The LSTM algorithm utilizes historical work diagrams as input, including factors such as dates, oil production amounts, pressure, temperature, and other relevant operational parameters. The model’s primary objective is to forecast future work diagrams, allowing operators to accurately track production trends of individual wells and anticipate potential operational issues, such as wax deposition, valve leakage, and fluid supply issues.

The LSTM model is capable of capturing long-term dependencies in time series data, making it particularly suitable for oil well production forecasting. By analyzing the relationship between historical data and future trends, the LSTM model enables operators to make informed decisions on resource allocation, equipment maintenance, and optimization of production schedules.

3.2.1.1. Optimization Strategy

The LSTM model employs gradient-based optimization techniques, with parameters such as learning rate, batch size, number of epochs, and sequence length being crucial for achieving accurate predictions. A typical learning rate of 0.0005 is used with the Adam optimizer, which adapts the learning rate for each parameter, improving the model’s convergence speed and stability. The batch size is set to 64, ensuring a balance between model training efficiency and computational requirements. The model is trained over 50 epochs, with early stopping implemented to prevent overfitting, ensuring that the model generalizes well to unseen data. The sequence length is set to 30, allowing the model to capture sufficient historical context to accurately predict future production trends.

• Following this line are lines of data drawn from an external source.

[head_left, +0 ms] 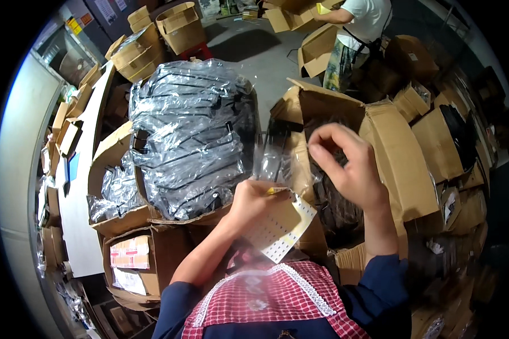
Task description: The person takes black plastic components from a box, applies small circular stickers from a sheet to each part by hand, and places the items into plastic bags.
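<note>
"What sits closest to the camera?"

"Red checked apron (pixel 254 291) with white lace trim, along the bottom of the frame."

"And the label sheet (pixel 288 229)?"

"Just above it, near the middle of the frame, tilted, with rows of small marks on a pale yellow ground. The left hand (pixel 251 203) holds it by its upper left part, fingers closed on it."

"What about the right hand (pixel 348 166)?"

"Raised right of centre, fingers curled, thumb and forefinger close together. It's blurred, so I can't tell whether anything is pinched there. Below it an open carton (pixel 398 161) shows dark contents (pixel 336 209)."

"Left of the hands?"

"A big heap of dark items in clear plastic (pixel 192 130) rises above its carton's rim, left of centre. A white table (pixel 82 209) runs down the left side."

"Farther off?"

"Another person (pixel 365 20) in a white top stands at the upper right, beside open boxes (pixel 316 51). A red stool (pixel 201 52) shows at upper left, under a round-looking carton (pixel 180 28)."
</note>
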The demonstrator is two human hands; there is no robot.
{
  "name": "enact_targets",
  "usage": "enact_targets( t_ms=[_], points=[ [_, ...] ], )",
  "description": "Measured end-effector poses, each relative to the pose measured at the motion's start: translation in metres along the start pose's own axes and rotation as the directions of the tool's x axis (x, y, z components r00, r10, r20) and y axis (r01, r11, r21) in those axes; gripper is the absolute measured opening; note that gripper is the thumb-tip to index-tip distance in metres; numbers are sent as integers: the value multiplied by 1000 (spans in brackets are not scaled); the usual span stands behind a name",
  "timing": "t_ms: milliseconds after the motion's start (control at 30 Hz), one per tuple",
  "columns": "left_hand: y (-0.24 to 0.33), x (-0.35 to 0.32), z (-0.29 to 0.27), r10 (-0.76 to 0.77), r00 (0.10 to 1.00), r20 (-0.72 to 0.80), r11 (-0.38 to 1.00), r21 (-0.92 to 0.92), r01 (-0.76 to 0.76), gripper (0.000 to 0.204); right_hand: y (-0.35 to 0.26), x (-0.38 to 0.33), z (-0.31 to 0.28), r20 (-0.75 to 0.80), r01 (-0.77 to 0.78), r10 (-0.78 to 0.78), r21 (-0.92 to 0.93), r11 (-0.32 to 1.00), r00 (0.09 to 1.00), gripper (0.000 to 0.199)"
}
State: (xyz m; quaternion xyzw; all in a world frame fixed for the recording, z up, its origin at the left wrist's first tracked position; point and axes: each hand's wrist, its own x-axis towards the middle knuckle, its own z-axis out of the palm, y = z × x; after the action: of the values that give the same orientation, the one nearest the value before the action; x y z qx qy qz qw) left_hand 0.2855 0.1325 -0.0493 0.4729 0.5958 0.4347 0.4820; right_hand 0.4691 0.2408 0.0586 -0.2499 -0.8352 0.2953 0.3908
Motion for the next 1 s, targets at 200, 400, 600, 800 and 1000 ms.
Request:
enact_targets(
  t_ms=[200, 400, 600, 800, 1000],
  points=[
    [-16, -1, 6, 76, 997, 8, 985, 155, -77, 22, 9, 17, 7, -13, 49, -52, -137, 989, 999, 8],
    [-21, -5, 3, 114, 993, -3, 977, 179, -112, 23, 5, 15, 17, -110, 48, -112, -468, 883, 988, 16],
    [-3, -13, -2, -22, 998, 57, 997, -71, 26, 16, 25, 23, 5, -194, -193, 165, -132, 972, 967, 15],
    [-6, -15, -2, -62, 991, 114, 972, -219, 86, 13, 34, 14, 26, 97, -232, 211, 340, 912, 973, 21],
    [-4, -19, -2, -73, 993, 90, 977, -193, 89, 13, 21, 14, 36, 66, -220, 212, 139, 966, 975, 23]
  ],
)
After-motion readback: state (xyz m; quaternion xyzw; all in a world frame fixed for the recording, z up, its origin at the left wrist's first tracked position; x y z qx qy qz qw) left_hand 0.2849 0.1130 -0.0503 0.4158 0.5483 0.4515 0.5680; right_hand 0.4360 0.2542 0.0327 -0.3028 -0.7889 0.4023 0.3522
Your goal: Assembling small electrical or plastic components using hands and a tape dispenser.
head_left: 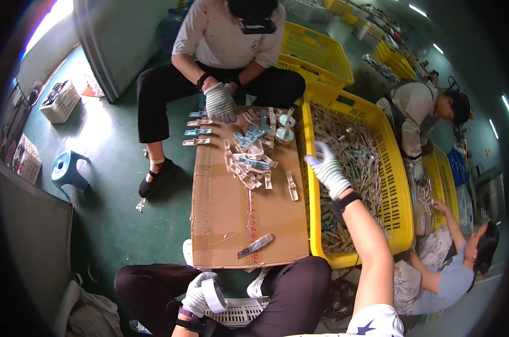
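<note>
My left hand (195, 295), in a striped glove, is closed around a roll of white tape (214, 296) above my lap. My right hand (329, 171), gloved likewise, reaches over the near-left rim of a yellow crate (405, 224) filled with clothespins (353, 163). Its fingers are apart, and no object shows in them. Left of it, a cardboard box (221, 208) carries a loose heap of pink and blue clothespins (251, 154). One pink clothespin (291, 186) lies apart, nearest my right hand. Close to the box's near edge lies a flat grey-black tool (255, 246), perhaps a cutter.
Across the box sits a co-worker with gloved hands (219, 104) beside clothespins clipped along the box's left edge (197, 132). A blue stool (70, 169) stands on the green floor at left. Two more people work at right. Another yellow crate (322, 53) stands behind.
</note>
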`<state>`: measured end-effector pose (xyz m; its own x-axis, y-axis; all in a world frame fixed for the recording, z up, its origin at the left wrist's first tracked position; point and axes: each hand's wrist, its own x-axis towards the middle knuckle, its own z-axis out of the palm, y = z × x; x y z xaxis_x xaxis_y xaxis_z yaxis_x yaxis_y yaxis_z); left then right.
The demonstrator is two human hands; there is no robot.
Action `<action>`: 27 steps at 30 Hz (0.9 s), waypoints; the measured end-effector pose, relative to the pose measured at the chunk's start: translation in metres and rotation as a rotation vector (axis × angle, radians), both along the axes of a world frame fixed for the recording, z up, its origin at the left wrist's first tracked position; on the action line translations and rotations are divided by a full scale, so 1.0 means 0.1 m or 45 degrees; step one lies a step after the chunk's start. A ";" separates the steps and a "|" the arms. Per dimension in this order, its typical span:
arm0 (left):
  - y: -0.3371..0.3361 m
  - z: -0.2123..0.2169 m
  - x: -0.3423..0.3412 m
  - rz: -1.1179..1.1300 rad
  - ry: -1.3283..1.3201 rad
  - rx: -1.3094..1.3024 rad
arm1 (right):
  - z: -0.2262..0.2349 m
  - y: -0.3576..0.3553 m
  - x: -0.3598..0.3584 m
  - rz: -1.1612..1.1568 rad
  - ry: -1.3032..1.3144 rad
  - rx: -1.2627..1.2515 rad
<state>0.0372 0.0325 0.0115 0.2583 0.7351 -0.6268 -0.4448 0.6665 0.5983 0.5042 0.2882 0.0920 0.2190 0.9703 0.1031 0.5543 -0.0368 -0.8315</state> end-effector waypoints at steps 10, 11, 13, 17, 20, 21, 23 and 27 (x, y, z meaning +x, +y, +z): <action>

3.2.1.2. Model Validation Metrics

To evaluate the model’s performance, we utilize the following key metrics.

Mean-squared error (MSE): It measures the average squared difference between predicted and actual values, providing an overall assessment of prediction accuracy.

Root-mean-squared error (RMSE): It is the square root of MSE, providing a more interpretable metric in the same units as the predicted values.

R-squared (R2): It evaluates how well the model explains the variance in the oil well production data, offering a measure of goodness of fit.

These metrics are crucial for evaluating the model’s ability to accurately predict future production trends and identify potential issues in real time.

3.2.1.3. Limitations and Mitigation Strategies of LSTM

While LSTM networks are powerful for time-series prediction, they can be prone to overfitting, especially when dealing with sparse or noisy data. To mitigate this issue, we employed dropout regularization techniques during model training, with a dropout rate of 0.2. Additionally, we used early stopping to halt training when the validation loss ceased to improve for 10 consecutive epochs. These strategies ensure that the model generalizes well to unseen data.

3.2.1.4. Handling Extreme Operational Conditions and Missing Data

In addition to the preprocessing steps described earlier, our model incorporates mechanisms to handle extreme operational conditions and missing data during runtime. For instance, if real-time sensor data are temporarily unavailable, the model can temporarily rely on the most recent valid data points and adjust predictions accordingly. This ensures continuous operation and minimizes disruptions.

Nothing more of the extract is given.